While it is well established that acute allergic urticaria is caused by degranulation of skin mast cells occurring after allergen/IgE-dependent cross-linking of high affinity IgE receptors (Fc epsilon RI), the pathophysiologic mechanisms operative in chronic urticaria (CU) are less well understood, Some evidence points to the existence of histamine-releasing activity in the serum of CU patients which possibly acts via triggering of Fc epsilon RI. In this study, we aimed to better characterize this anti-Fc epsilon RI alpha reactivity of CU patients using affinity-purified, IgE-depleted IgG fractions of such individuals (CU-IgG), Using immobilized, recombinant soluble Fc epsilon RI alpha as a reaction target for Western blot studies, we found that 12/32 (37%) CU-IgG serum samples exhibited IgG autoreactivity against Fc epsilon RI alpha.

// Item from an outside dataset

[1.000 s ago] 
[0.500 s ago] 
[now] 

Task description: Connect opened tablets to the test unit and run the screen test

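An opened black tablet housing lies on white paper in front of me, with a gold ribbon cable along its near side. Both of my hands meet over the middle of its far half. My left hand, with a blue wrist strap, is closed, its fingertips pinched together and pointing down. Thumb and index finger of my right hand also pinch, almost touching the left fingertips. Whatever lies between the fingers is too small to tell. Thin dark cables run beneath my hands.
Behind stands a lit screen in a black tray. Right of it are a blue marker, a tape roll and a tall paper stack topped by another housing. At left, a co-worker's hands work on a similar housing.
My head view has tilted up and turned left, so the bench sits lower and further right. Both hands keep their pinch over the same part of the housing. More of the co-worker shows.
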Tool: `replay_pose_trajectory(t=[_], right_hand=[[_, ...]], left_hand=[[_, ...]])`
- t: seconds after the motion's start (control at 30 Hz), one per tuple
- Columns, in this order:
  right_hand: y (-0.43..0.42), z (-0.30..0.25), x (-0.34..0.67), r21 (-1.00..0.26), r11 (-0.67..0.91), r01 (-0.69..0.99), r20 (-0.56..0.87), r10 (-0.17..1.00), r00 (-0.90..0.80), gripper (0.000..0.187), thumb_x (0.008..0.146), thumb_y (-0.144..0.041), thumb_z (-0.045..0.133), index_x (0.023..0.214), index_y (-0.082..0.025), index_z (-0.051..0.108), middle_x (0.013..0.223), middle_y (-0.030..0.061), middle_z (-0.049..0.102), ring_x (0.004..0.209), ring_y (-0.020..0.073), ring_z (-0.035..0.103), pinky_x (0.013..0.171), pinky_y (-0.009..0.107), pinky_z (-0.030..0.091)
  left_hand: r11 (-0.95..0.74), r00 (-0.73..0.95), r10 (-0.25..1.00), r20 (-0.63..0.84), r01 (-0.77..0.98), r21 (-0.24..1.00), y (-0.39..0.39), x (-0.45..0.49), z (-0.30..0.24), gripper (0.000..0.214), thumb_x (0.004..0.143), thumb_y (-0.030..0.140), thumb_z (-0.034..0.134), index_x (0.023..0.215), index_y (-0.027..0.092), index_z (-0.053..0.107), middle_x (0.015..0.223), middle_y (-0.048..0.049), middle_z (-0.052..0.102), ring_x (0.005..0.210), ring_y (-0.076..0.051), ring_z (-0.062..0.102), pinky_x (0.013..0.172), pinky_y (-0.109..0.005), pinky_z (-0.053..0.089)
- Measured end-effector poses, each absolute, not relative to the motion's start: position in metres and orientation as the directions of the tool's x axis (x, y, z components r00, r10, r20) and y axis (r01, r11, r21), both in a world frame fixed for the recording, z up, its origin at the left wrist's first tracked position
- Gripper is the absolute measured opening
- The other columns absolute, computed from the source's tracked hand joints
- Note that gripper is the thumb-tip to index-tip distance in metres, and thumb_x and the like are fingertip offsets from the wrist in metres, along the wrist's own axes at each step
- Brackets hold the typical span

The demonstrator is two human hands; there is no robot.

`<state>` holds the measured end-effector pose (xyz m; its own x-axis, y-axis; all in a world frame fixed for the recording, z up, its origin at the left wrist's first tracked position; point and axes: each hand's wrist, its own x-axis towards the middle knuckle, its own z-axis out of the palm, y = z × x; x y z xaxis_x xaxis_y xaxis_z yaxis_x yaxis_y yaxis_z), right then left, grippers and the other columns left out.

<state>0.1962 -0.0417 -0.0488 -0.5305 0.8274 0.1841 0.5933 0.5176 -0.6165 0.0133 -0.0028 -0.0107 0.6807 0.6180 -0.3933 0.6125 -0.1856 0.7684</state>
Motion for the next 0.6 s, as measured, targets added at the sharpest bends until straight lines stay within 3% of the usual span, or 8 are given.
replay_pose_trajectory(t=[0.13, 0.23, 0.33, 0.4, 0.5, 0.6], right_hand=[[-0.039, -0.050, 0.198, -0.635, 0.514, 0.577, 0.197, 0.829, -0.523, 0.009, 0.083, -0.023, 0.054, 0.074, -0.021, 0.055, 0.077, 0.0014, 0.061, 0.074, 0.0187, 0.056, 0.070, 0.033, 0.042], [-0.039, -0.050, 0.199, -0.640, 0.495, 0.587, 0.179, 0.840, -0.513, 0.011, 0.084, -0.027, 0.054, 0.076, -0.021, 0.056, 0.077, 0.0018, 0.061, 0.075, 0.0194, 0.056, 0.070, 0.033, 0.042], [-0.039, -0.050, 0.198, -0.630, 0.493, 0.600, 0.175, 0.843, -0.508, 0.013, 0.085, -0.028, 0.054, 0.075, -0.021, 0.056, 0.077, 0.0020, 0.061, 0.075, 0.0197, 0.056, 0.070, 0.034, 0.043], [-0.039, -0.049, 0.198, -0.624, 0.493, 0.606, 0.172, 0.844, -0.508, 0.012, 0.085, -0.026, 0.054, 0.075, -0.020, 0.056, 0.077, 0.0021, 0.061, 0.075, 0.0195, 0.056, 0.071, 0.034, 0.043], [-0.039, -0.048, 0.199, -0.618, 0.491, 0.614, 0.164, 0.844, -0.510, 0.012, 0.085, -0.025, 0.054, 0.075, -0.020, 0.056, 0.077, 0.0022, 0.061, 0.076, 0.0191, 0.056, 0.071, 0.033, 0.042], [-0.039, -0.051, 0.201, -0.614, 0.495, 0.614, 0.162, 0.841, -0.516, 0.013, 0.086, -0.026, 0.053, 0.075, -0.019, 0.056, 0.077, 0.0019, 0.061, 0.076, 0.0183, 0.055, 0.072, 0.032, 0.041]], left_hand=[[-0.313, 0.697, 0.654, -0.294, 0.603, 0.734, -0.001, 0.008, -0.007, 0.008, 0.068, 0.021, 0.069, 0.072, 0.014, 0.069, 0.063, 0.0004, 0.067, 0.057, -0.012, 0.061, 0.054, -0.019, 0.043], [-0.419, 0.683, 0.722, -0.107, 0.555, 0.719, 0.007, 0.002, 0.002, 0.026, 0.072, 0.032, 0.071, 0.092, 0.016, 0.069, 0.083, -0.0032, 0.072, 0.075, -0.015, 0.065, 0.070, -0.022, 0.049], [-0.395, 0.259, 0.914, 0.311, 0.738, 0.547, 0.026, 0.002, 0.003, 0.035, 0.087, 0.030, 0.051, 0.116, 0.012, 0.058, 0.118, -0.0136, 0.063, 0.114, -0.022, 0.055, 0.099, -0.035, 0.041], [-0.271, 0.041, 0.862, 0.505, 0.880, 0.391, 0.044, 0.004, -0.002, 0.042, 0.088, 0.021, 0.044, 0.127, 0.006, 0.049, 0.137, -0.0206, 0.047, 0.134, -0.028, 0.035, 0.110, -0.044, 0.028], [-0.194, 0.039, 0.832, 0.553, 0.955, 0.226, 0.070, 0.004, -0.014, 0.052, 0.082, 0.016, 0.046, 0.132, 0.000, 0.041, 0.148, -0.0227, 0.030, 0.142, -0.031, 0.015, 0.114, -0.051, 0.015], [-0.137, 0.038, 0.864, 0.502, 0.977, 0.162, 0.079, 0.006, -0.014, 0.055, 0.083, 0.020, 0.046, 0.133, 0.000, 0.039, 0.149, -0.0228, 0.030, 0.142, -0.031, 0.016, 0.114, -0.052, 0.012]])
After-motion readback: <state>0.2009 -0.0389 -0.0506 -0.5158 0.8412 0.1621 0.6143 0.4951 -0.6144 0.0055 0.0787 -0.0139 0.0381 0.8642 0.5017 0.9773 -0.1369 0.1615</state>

These findings were confirmed by experiments demonstrating that immunoblot-reactive, but not immunoblot-nonreactive, CU-IgG preparations precipitated the Fc epsilon RI alpha from Fc epsilon RI alpha gamma-transfected cells, No anti-Fc epsilon RI alpha reactivity was observed in IgG fractions from atopic dermatitis (AD) patients (0/15) or healthy control individuals (CO: 0/15), As opposed to the selective occurrence of IgG anti-Fc epsilon RI alpha autoantibodies in CU patients, IgG anti-IgE antibodies were detected in all groups investigated (CU: 69%; AD: 73%; CO: 26%), While both types of autoantibodies can exhibit histamine-releasing properties, not all of the autoantibodies proved to be functional in vitro, Our results indicate that the occurrence of IgG anti-Fc epsilon RI alpha reactivity defines an autoimmune-mediated subentity of CU and provide a basis for the development of new diagnostic procedures and, perhaps, therapeutic strategies for this disease.